◆ **WORK ITEM**
Return, exactly, the line that contains "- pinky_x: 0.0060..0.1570" together with all lines after it to the end of the entries, and no further lines.

◆ **SOURCE DATA**
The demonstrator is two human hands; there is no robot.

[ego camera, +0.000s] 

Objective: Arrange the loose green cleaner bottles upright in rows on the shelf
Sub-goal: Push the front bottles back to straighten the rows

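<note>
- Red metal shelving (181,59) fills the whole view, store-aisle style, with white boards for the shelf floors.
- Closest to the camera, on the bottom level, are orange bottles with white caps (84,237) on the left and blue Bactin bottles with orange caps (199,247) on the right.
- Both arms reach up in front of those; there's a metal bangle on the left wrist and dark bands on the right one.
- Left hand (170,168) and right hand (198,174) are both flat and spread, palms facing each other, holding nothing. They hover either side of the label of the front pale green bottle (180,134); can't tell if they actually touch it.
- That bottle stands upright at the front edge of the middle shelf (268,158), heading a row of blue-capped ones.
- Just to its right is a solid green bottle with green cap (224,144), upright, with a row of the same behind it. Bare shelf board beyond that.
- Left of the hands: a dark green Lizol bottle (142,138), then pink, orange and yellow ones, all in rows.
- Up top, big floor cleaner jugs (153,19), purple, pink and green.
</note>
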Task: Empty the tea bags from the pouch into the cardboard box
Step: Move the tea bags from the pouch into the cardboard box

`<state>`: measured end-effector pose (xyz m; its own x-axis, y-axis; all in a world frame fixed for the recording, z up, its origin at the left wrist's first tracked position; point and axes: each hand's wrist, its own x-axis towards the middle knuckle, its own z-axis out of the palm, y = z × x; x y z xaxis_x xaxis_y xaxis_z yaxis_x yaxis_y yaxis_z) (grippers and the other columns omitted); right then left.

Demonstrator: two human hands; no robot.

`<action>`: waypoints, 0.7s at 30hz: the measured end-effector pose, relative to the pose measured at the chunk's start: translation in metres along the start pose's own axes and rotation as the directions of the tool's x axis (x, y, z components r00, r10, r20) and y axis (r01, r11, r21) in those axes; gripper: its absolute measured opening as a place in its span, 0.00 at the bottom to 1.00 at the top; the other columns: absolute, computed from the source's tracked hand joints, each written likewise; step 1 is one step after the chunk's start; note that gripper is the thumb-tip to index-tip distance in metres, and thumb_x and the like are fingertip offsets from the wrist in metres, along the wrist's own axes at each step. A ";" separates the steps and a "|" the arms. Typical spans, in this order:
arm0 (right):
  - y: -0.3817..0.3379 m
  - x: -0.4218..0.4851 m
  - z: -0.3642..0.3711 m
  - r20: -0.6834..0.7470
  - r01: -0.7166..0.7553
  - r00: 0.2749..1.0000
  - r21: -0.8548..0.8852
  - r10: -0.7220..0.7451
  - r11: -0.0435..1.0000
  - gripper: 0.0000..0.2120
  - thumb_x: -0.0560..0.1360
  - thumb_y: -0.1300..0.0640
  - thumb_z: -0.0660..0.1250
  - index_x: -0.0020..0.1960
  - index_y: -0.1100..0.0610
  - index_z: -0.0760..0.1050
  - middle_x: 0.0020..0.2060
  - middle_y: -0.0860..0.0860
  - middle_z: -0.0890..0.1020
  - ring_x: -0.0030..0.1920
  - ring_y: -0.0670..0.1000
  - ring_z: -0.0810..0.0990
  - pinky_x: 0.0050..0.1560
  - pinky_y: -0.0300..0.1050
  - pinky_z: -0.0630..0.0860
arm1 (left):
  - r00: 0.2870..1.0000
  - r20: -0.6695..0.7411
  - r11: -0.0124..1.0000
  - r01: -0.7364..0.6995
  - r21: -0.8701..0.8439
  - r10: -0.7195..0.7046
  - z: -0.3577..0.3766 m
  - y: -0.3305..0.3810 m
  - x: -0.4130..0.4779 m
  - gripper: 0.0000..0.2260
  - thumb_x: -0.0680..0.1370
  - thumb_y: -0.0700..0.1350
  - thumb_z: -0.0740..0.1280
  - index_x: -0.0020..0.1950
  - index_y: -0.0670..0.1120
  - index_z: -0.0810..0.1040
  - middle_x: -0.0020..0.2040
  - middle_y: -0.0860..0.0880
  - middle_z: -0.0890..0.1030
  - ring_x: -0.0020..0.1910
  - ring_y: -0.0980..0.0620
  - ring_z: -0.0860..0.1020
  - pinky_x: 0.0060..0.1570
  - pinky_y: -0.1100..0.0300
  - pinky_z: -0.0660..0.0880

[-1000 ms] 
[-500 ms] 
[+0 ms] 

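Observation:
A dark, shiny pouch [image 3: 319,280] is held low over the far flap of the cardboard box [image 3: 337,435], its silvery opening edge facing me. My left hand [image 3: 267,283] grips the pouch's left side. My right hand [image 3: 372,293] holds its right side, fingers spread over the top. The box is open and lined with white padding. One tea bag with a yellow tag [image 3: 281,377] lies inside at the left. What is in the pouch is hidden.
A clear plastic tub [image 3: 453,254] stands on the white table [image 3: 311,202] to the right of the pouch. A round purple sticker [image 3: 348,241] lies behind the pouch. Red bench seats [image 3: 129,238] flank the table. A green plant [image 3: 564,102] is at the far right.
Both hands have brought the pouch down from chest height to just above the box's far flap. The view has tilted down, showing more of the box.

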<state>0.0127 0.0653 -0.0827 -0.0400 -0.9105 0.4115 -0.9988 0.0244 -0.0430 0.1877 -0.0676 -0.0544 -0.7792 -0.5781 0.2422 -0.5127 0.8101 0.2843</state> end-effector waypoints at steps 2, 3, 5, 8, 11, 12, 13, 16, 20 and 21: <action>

◆ **WRITTEN RESPONSE**
  - pinky_x: 0.0060..0.1570
  - pinky_y: -0.1100..0.0300
  - pinky_z: -0.0660..0.0880

[-1000 ms] 
[-500 ms] 
[+0 ms] 

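Observation:
A dark, shiny pouch [image 3: 319,280] is held low over the far flap of the cardboard box [image 3: 337,435], its silvery opening edge facing me. My left hand [image 3: 267,283] grips the pouch's left side. My right hand [image 3: 372,293] holds its right side, fingers spread over the top. The box is open and lined with white padding. One tea bag with a yellow tag [image 3: 281,377] lies inside at the left. What is in the pouch is hidden.
A clear plastic tub [image 3: 453,254] stands on the white table [image 3: 311,202] to the right of the pouch. A round purple sticker [image 3: 348,241] lies behind the pouch. Red bench seats [image 3: 129,238] flank the table. A green plant [image 3: 564,102] is at the far right.
Both hands have brought the pouch down from chest height to just above the box's far flap. The view has tilted down, showing more of the box.
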
<state>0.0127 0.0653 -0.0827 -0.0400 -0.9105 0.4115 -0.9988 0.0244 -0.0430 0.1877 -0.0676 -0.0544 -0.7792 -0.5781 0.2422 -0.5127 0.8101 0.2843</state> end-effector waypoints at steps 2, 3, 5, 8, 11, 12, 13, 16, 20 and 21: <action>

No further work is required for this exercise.